Alen Alsati, 5, suffered numerous critical injuries during the attacks in Christchurch, killing 50 people on March 15. Alsati can not see, walk or move properly. She suffered brain damage, her doctors said, and it is not yet known if it will be permanent.
She was treated at the Starship Hospital in Auckland and woke up this week from a coma.
William sat on the edge of the bed as she confidently asked him questions. Just a few days ago, Alen started talking again – in English and Arabic. New Zealand Prime Minister Jacinda Ardern was also at the child's bed wearing a bronze hijab.
"Do you have a daughter?" Asked Alsati William.
"Yes, she called Charlotte," he answered.
"What's the name of the name?"
"Charlotte. She is about the same age as you. "
"Charlotte," Alsati muttered softly.
The Duke of Cambridge is on a two-day tour of New Zealand to pay tribute to the survivors of the shootings, which saw dozens of shootings by a single gunman.
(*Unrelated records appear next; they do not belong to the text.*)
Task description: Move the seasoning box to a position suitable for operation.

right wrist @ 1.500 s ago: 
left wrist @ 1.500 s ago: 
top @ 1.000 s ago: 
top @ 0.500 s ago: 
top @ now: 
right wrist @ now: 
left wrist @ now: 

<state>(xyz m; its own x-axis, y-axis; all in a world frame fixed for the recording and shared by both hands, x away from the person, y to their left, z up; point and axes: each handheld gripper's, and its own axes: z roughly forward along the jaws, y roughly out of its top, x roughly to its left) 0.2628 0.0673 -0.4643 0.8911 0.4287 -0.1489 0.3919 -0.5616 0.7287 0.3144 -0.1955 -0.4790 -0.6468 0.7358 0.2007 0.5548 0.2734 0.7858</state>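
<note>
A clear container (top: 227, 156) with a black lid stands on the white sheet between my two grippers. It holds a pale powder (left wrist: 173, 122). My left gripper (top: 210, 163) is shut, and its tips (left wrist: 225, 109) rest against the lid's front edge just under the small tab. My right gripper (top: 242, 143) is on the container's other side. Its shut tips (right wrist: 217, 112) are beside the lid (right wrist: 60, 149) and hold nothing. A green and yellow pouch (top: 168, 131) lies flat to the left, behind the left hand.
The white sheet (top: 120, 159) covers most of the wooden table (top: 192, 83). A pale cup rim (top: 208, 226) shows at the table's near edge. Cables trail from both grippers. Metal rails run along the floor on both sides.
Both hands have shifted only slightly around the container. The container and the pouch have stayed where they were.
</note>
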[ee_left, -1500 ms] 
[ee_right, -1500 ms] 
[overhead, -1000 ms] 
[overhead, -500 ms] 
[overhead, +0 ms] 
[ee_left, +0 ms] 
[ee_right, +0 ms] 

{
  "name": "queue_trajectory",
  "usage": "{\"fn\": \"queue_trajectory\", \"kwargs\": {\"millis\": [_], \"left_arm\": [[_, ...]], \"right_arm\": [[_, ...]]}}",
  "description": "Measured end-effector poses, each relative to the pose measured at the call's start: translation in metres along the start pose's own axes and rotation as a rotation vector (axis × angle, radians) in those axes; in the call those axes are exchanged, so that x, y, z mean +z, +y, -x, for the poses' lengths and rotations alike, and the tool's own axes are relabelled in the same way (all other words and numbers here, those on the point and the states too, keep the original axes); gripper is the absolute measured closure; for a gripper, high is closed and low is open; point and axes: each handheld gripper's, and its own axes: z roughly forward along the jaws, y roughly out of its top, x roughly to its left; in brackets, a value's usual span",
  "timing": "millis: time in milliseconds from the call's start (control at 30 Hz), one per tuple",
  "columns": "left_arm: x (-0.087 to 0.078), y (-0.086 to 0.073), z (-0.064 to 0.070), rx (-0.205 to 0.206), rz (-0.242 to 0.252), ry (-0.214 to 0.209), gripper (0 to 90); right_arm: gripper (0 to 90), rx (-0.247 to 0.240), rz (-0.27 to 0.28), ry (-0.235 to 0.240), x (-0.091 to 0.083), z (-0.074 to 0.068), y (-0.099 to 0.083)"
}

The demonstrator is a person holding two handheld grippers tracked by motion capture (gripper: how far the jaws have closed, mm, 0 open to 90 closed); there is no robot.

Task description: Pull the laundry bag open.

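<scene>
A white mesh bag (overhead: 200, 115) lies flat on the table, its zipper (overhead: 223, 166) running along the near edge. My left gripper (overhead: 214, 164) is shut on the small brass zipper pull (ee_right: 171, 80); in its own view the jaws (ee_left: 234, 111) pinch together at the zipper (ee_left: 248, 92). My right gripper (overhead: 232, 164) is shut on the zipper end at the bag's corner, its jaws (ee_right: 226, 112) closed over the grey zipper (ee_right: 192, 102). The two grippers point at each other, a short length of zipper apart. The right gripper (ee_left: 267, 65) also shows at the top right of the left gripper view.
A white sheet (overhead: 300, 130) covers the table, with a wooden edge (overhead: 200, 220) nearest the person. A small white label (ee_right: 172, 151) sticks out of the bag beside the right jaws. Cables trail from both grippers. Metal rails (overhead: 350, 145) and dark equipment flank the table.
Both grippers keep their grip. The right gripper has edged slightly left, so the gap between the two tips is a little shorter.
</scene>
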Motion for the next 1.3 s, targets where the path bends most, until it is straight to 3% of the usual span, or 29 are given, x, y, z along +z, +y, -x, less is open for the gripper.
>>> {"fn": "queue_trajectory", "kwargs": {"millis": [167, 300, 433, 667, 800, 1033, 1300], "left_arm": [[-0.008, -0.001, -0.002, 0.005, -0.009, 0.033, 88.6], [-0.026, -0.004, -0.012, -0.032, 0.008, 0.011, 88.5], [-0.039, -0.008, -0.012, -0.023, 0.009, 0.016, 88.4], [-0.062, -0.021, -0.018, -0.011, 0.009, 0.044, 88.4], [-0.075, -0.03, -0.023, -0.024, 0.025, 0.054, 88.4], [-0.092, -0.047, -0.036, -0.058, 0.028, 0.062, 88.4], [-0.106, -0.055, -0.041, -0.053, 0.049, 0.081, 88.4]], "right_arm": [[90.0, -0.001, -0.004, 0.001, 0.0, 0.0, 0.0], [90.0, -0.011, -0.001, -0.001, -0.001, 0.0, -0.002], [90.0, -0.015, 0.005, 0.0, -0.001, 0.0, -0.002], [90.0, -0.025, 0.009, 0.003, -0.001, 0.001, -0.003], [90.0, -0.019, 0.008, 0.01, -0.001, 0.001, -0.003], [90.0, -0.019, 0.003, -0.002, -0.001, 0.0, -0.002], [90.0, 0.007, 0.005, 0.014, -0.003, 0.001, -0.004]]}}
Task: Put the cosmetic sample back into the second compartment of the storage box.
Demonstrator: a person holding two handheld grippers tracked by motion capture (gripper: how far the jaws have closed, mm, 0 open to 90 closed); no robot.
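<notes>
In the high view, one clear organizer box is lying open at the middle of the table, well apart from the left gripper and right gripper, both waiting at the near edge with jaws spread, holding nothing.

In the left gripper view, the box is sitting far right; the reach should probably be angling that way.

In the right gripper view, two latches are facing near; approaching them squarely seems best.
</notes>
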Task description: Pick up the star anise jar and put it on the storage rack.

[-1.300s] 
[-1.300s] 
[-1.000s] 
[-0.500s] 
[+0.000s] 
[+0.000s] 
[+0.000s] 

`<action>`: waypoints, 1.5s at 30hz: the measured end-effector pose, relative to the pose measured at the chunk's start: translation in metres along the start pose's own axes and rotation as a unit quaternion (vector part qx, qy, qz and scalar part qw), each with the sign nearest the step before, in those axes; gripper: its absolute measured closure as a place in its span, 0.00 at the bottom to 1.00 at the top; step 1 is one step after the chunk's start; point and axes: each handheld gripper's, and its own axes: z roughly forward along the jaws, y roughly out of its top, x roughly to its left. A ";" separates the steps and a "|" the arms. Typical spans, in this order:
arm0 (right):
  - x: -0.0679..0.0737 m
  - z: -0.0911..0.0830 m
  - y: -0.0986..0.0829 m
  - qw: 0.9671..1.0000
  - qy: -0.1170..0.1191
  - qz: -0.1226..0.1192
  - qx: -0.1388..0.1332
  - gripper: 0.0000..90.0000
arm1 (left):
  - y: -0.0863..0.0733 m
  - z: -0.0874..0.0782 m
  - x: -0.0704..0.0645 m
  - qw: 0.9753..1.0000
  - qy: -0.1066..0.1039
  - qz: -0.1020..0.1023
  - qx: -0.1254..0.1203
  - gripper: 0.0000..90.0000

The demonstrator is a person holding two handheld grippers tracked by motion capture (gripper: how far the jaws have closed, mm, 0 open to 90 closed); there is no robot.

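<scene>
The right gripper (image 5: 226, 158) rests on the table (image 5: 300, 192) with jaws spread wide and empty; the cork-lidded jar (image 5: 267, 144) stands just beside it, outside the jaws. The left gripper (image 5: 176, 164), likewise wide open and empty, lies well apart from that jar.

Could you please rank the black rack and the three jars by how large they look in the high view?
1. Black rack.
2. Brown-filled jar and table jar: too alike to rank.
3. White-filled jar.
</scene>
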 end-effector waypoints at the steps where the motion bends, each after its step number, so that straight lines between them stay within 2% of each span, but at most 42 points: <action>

Details of Williams's visit were kept top secret due to the country's heightened terror risk.
On Friday, Ardern and the Duke also visited a hospital in Christchurch, where some survivors were still recovering, before visiting the mosques of Al Noor and Linwood, where William told the gathering that love had triumphed over hatred in terrible circumstances.
He began his speech in Reo Māori – just like his brother Prince Harry and his wife Megan when they visited New Zealand – as well as in Arabic and greeted the crowd as-salaam alaikum [peace be upon you],
The only shooter of the attack had tried to sow Division, but William said, "I am here to help you show the world that he failed."
"In New Zealand, an unspeakable hate has developed – a land of peace," he said. "In a moment of acute pain you got up and you stood together. And in response to the tragedy, you have achieved something amazing … A violence should change New Zealand. Instead, the grief of a nation revealed how deeply your sources of empathy, compassion, warmth, and love really go.
"They showed how we have to respond to hate – with love."
Footage posted by Kensington Palace showed that the Duke was flooded by people in the Al Noor mosque and chatted lively.
Emergency workers who met William said he had shown great insight and compassion for their work because of their work as a rescue helicopter pilot. "You did an incredible job on a very bad day," William told the emergency services.